Phoenix’s fifth stage offered a unique challenge in 1980: one of gaming’s first-ever boss battles.

First released in 1980, Phoenix was something of an arcade pioneer. The game was the kind of post-Space Invaders fixed-screen shooter that was ubiquitous at the time: players moved their ship from side to side, shooting at a variety of alien birds of different sizes and attack patterns. The enemies moved swiftly, and the player’s only defence was a temporary shield which could be activated when the birds swooped and strafed the lone defender. But besides all that, Phoenix had a few new ideas of its own: not only did it offer five distinct stages, but it also featured one of the earliest examples of a boss battle – its heavily armoured alien mothership, which required accurate shots to its shields before its weak spot could be exposed.

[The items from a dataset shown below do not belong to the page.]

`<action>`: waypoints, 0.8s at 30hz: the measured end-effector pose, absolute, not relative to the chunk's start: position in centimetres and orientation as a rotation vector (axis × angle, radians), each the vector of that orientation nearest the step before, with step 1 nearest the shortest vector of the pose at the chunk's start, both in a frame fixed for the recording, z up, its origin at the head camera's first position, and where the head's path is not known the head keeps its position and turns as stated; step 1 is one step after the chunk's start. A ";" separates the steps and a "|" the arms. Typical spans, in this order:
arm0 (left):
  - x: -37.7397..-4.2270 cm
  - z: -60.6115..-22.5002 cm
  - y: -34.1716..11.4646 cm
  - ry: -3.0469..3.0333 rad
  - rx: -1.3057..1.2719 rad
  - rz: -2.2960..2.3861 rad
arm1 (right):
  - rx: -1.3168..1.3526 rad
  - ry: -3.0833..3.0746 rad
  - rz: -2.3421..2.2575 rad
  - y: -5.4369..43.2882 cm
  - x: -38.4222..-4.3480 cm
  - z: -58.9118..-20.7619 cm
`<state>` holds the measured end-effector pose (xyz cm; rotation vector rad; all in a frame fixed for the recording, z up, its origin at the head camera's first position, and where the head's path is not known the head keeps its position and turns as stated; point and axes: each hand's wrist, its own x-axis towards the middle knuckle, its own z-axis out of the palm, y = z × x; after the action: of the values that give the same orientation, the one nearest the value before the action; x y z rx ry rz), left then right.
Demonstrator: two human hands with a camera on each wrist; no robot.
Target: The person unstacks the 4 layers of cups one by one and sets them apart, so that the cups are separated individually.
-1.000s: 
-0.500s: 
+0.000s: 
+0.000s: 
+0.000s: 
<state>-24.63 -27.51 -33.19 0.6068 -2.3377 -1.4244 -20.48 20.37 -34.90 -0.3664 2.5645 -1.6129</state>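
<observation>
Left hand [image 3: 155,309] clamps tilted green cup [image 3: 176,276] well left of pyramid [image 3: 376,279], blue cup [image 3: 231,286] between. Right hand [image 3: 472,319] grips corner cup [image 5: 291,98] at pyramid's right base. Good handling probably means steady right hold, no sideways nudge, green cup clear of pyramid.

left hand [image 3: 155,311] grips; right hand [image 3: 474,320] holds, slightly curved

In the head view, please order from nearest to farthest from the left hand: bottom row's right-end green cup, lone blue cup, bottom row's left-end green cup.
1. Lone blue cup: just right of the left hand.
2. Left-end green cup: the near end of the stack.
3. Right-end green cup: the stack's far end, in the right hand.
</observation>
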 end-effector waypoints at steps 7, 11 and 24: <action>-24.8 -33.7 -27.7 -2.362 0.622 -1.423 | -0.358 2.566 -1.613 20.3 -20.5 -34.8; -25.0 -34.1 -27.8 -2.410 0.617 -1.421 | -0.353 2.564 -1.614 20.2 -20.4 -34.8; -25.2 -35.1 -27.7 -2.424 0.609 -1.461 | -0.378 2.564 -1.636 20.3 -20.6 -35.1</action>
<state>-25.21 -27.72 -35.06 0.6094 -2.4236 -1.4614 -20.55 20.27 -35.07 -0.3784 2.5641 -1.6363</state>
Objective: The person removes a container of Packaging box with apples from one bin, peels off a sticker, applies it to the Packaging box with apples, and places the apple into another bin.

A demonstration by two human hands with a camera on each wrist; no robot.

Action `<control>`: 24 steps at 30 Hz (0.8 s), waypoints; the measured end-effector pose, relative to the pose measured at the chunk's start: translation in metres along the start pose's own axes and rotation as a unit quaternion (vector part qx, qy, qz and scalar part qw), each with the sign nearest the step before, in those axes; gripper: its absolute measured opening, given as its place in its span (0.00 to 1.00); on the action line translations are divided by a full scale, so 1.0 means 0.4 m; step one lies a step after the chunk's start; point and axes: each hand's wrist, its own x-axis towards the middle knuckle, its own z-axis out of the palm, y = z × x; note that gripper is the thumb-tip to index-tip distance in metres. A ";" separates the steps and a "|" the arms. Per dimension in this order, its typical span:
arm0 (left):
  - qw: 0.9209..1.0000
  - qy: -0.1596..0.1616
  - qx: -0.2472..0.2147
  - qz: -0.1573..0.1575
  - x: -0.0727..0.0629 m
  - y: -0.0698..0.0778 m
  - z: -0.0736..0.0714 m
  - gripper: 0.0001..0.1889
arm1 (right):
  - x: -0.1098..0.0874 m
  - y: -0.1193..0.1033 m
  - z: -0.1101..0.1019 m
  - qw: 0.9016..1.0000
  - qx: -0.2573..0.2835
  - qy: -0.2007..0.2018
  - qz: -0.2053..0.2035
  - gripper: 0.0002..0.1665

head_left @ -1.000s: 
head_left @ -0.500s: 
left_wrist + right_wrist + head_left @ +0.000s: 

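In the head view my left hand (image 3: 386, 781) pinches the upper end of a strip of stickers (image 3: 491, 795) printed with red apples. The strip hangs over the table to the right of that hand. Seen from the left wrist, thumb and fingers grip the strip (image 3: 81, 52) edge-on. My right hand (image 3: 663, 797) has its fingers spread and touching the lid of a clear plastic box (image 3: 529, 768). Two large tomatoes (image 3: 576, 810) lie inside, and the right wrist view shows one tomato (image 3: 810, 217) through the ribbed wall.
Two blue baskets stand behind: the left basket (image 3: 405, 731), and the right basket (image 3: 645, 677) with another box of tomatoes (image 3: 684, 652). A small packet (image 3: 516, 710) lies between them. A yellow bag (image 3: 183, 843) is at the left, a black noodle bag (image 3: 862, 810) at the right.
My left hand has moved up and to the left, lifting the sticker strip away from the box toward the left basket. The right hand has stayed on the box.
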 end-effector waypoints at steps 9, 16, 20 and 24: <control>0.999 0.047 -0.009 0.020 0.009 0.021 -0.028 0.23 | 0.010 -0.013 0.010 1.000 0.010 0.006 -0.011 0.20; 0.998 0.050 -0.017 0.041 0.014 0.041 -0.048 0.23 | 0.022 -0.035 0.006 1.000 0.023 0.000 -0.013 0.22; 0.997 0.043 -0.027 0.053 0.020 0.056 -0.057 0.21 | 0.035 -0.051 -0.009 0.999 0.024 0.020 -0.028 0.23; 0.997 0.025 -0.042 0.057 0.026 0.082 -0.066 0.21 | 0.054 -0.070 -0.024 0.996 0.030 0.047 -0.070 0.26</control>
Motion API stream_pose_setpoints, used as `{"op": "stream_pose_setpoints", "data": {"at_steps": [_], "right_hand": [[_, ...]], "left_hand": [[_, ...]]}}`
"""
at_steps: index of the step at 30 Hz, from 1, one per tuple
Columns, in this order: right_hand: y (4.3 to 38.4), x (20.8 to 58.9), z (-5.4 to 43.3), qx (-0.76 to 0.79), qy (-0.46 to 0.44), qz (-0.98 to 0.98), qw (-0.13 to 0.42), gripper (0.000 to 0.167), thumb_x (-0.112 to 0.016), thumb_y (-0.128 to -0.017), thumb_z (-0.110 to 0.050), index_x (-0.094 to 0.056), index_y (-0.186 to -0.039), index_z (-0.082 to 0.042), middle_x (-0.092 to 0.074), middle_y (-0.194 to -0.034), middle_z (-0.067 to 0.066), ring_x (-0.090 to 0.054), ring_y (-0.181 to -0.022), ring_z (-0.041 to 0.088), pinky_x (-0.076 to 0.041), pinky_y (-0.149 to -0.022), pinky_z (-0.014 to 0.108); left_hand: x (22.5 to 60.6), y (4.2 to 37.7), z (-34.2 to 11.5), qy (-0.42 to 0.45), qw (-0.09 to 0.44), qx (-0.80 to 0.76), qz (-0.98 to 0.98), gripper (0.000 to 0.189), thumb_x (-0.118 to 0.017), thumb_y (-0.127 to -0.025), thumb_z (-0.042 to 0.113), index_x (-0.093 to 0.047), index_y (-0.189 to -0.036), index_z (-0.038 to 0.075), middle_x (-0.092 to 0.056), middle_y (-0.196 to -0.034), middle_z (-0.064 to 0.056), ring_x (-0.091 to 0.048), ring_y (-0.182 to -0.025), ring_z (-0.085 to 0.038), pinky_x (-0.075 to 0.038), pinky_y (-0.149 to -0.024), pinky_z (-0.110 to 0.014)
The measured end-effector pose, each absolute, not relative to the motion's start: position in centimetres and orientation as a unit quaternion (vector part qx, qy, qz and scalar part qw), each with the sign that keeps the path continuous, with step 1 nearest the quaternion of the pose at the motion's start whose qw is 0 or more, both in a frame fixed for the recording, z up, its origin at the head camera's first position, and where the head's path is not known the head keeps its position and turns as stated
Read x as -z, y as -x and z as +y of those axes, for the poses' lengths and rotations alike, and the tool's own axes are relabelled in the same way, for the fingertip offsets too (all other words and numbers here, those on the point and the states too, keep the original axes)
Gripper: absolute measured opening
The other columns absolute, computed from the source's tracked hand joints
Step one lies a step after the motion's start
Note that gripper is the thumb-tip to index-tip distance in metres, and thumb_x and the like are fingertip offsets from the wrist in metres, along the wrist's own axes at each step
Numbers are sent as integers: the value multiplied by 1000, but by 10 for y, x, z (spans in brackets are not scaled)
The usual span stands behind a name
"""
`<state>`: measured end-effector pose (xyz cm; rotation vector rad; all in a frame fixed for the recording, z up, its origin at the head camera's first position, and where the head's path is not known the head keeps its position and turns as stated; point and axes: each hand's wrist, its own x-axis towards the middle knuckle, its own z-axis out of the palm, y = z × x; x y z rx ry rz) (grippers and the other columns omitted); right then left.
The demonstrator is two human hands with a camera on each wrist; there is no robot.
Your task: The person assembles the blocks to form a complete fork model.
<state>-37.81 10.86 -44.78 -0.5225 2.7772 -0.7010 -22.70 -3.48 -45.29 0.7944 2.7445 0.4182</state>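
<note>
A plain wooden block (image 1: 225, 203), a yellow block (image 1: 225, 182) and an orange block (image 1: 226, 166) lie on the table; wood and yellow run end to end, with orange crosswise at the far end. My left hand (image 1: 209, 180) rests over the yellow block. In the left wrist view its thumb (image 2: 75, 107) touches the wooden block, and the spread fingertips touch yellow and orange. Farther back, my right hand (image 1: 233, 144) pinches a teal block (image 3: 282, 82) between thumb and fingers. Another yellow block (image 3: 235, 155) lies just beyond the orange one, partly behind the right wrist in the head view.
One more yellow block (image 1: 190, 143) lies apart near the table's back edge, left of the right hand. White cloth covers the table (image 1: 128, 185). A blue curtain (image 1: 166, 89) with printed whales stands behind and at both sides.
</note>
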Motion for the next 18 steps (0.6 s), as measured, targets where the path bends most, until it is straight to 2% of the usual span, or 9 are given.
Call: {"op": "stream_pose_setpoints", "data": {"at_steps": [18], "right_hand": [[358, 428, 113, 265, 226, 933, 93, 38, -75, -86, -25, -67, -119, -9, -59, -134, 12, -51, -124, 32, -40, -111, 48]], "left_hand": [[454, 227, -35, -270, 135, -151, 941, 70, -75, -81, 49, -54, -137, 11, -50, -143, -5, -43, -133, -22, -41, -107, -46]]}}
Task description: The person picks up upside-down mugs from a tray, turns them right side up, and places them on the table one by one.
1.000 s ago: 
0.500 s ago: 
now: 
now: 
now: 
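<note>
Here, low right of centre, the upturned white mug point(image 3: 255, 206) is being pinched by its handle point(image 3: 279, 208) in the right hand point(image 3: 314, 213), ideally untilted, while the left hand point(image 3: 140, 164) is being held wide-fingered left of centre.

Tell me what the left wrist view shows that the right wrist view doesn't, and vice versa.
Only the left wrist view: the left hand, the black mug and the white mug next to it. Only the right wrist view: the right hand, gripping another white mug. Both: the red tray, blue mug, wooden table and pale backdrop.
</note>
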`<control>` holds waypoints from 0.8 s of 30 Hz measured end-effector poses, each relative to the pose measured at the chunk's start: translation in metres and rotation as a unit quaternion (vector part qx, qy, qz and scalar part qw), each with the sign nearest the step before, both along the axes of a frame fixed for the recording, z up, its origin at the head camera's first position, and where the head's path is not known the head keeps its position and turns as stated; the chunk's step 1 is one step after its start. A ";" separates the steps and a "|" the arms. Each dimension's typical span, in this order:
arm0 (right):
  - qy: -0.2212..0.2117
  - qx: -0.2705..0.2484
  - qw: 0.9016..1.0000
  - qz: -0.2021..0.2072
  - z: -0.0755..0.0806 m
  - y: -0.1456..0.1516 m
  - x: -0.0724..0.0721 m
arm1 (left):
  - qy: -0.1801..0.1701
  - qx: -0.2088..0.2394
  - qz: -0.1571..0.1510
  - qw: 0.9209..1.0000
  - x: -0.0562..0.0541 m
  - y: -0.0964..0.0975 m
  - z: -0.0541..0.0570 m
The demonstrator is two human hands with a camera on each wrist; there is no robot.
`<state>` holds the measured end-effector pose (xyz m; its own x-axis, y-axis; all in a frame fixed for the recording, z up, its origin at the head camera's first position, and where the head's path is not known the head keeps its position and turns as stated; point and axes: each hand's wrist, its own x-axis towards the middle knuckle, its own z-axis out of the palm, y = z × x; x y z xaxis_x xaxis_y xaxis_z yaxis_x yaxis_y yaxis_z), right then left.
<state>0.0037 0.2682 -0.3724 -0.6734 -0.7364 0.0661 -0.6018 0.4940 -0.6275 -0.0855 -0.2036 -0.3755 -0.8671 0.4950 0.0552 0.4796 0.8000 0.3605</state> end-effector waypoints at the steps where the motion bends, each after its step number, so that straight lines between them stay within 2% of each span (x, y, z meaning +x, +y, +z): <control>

To recreate Phoenix’s boss, all we need is Pygame Zero. We can get a portrait style window with the WIDTH and HEIGHT variables and throw in some parallax stars (an improvement on the original’s static backdrop) with some blitting in the draw() function. The parallax effect is created by having a static background of stars with a second (repeated) layer of stars moving down the screen.

The mothership itself is made up of several Actor objects which move together down the screen towards the player’s spacecraft, which can be moved right and left using the mouse. There’s the main body of the mothership, in the centre is the alien that we want to shoot, and then we have two sets of moving shields.

Like the original Phoenix, our mothership boss battle has multiple shields that need to be taken out to expose the alien at the core.

In this example, rather than have all the graphics dimensions in multiples of eight (as we always did in the old days), we will make all our shield blocks 20 by 20 pixels, because computers simply don’t need to work in multiples of eight any more. The first set of shields is the purple rotating bar around the middle of the ship. This is made up of 14 Actor blocks which shift one place to the right each time they move. Every other block has a couple of portal windows which makes the rotation obvious, and when a block moves off the right-hand side, it is placed on the far left of the bar.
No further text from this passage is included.